Dr Sue Walsh writes:
On March 1st Dr Neil Cocks gave an open lecture on ‘The Ladybird Archive atReading’. He was introduced by Professor Karín Lesnik-Oberstein, the director of CIRCL (Reading’s Graduate Centre for International Research in Childhood: Literature, Culture, Media) and of the MA in Children’s Literature (www.reading.ac.uk/circl/MAinfo.htm). Karin explained a little of the history of how CIRCL came to be aware of the Ladybird archive and of Neil’s work with MERL (The Museum for English Rural Life – www.reading.ac.uk/merl/) which will result in a unique opportunity to see the wonderful collection of original Ladybird artwork currently held in the archives, at an exhibition to be held at MERL in September of this year.
Neil’s talk was attended by a wide range of people, from undergraduates and postgraduates in English to alumni of the MA in Children’s Literature, and from representatives from a range of departments in the University including Typography and Modern Languages to people from outside the University, both from its immediate environs and from as far afield as London and Bristol.

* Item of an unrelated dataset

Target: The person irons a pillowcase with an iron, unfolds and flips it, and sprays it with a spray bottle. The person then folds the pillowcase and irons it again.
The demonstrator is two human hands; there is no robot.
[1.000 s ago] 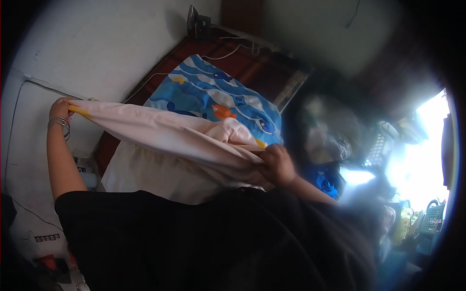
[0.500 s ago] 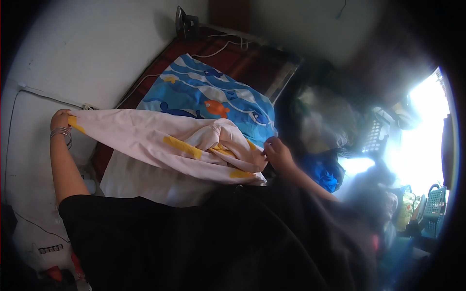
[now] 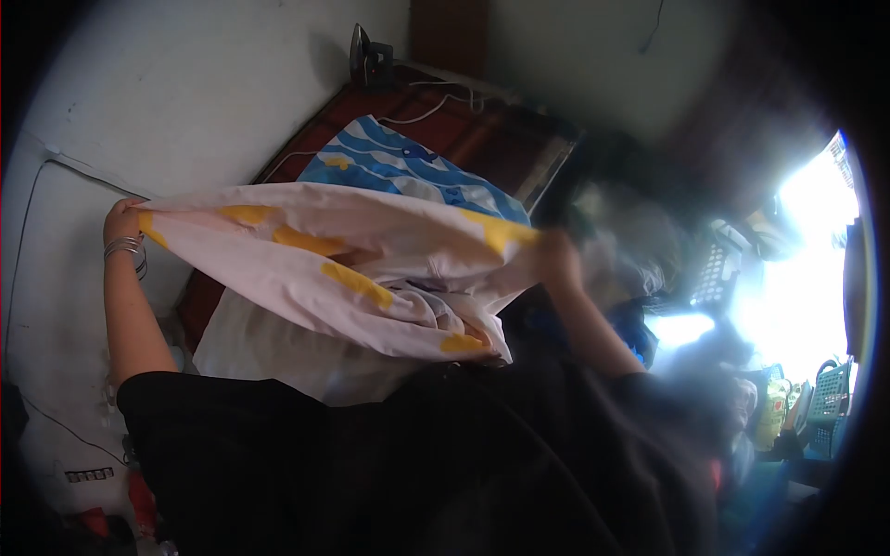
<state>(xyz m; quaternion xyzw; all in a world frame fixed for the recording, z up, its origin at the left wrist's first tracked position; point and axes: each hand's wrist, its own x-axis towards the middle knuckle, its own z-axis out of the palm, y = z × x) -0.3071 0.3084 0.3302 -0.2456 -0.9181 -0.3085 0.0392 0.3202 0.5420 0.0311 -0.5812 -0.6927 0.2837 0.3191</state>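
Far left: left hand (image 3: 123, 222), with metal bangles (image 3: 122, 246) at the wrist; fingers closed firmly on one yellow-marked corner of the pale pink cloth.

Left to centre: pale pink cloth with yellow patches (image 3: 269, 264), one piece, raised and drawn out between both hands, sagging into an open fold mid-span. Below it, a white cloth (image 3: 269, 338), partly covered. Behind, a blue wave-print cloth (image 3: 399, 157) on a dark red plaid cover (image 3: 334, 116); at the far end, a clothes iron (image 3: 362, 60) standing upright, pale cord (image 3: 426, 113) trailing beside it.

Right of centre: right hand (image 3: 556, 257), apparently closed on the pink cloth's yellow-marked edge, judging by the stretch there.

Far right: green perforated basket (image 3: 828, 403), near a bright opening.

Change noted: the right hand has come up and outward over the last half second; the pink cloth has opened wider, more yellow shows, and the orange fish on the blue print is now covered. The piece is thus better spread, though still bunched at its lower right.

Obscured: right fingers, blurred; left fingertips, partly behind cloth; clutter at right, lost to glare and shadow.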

Before the talk there was a very rare opportunity to see close-up a small display (organised by Guy Baxter, the University Special Collections Archivist), of the truly stunning original artworks for Ladybird’s What to Look for in Autumn (from the What to Look for series published in 1959-61), by the renowned wildlife illustrator and engraver C. F. Tunnicliffe.
As to the talk itself, Neil demonstrated with great virtuosity that the supposed simplicity of children’s literature should be subjected to serious scrutiny by showing the multiple and complex ways in which one double-page spread from What to Look for in Autumn could be read as raising questions about the relationship of pictures to written text, and of text (both pictorial and written) to reality.
At the end of the talk Neil invited the audience to join with him in discussing another illustration from the text, and the responses and questions showed how involving and engaging the audience had found the talk as many further issues were touched on and explored: from Tunnicliffe’s working practices, to typographical questions about the effects and implications of how written text is placed on the page, to ideas about how differentiations between man and the natural world are both set up and broken down by the texts. I came out of the talk buzzing with excitement and ideas and the people there that I had the opportunity to speak to afterwards clearly felt the same way.